*** Opening of SUPPLIED INFORMATION ***

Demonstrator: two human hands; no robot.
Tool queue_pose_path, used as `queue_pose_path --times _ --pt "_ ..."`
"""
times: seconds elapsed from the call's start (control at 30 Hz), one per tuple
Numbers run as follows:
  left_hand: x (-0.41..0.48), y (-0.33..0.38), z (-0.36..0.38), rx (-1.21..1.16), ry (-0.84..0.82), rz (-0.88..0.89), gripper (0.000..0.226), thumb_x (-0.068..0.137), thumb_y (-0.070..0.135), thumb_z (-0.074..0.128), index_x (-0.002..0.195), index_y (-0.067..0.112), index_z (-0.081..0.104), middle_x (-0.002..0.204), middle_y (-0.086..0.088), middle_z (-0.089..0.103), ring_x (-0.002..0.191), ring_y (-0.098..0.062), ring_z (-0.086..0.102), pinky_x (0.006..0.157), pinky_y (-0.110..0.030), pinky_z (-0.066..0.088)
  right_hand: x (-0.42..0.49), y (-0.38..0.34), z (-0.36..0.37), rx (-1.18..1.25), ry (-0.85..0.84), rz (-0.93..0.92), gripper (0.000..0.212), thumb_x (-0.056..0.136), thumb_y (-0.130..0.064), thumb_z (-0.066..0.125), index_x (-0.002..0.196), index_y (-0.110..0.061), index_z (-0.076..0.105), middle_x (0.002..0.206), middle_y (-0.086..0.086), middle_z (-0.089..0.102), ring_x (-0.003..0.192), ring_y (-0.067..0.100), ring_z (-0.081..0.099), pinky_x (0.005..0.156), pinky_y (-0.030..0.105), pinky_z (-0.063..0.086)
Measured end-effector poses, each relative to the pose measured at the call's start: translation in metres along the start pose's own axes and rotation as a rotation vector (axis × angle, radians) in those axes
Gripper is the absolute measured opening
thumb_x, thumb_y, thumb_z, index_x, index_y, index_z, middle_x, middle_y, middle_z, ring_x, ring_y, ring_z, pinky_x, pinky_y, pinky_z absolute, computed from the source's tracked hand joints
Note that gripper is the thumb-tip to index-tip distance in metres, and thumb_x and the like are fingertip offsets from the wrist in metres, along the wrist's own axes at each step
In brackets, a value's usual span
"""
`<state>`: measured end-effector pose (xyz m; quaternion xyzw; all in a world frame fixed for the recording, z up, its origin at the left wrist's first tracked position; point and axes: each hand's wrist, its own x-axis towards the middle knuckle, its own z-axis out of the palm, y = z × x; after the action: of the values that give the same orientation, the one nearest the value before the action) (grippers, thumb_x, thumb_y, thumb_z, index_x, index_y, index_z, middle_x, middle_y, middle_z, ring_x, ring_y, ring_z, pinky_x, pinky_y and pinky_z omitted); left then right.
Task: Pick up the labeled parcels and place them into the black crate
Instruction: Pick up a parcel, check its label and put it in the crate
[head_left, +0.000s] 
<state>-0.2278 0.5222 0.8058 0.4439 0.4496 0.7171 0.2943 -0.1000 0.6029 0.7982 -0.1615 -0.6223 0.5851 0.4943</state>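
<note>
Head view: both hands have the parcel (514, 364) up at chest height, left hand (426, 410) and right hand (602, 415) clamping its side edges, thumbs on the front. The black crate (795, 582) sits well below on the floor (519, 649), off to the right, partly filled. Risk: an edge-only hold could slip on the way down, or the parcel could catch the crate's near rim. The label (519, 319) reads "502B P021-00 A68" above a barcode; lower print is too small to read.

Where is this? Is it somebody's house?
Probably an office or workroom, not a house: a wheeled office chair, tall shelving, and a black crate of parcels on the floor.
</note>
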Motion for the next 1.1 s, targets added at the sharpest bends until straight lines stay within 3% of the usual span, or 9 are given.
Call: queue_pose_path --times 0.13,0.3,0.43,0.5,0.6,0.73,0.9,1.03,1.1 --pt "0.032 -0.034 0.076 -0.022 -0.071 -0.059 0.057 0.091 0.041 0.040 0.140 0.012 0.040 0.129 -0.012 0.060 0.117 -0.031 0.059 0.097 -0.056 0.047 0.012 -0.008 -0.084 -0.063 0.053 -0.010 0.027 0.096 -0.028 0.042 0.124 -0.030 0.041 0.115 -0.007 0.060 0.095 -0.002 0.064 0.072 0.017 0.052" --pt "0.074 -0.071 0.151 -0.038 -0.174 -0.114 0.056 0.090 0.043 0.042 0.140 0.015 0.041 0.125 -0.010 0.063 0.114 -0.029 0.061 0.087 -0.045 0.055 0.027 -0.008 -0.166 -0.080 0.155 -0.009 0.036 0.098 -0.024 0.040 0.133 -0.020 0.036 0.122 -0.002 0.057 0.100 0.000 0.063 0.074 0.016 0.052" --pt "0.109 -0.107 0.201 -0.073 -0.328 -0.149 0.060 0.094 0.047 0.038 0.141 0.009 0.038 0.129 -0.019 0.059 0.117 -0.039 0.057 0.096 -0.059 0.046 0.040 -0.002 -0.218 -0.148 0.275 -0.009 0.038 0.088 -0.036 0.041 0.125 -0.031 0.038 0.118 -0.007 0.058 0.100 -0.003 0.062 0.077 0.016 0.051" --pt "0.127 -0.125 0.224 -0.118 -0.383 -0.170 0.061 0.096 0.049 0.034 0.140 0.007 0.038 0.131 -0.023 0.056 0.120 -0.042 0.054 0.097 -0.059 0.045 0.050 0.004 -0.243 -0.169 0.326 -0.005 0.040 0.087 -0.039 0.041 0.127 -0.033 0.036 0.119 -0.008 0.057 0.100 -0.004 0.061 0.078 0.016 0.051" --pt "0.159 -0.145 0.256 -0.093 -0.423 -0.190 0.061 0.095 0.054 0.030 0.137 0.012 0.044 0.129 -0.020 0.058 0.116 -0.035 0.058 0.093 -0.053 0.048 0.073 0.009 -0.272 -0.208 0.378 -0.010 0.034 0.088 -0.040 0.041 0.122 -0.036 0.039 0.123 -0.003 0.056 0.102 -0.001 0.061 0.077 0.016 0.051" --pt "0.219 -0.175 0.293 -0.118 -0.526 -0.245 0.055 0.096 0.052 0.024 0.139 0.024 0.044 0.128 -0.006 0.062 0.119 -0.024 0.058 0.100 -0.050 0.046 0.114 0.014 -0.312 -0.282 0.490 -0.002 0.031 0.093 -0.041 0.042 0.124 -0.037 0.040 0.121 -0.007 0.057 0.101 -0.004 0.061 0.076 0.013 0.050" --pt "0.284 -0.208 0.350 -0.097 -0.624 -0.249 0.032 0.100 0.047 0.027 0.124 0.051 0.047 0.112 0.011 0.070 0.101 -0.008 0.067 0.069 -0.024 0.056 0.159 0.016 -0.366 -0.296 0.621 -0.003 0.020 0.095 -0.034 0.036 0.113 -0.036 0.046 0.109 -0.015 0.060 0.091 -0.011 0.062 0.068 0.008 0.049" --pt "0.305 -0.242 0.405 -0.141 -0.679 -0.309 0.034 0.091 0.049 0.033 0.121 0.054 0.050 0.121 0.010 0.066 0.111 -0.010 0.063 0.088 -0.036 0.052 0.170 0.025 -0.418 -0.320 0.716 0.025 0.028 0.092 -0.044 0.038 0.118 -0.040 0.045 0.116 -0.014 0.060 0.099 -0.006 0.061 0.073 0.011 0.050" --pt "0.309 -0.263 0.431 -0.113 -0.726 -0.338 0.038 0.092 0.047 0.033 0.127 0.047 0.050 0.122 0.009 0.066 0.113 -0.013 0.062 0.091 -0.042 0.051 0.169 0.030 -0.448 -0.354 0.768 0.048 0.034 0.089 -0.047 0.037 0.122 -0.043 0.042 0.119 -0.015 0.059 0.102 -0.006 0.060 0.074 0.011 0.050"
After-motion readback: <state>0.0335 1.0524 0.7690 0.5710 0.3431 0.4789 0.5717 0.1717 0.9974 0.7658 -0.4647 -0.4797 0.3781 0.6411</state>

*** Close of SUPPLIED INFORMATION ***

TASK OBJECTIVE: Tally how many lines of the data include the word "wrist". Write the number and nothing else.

SOLUTION TO THIS TASK: 2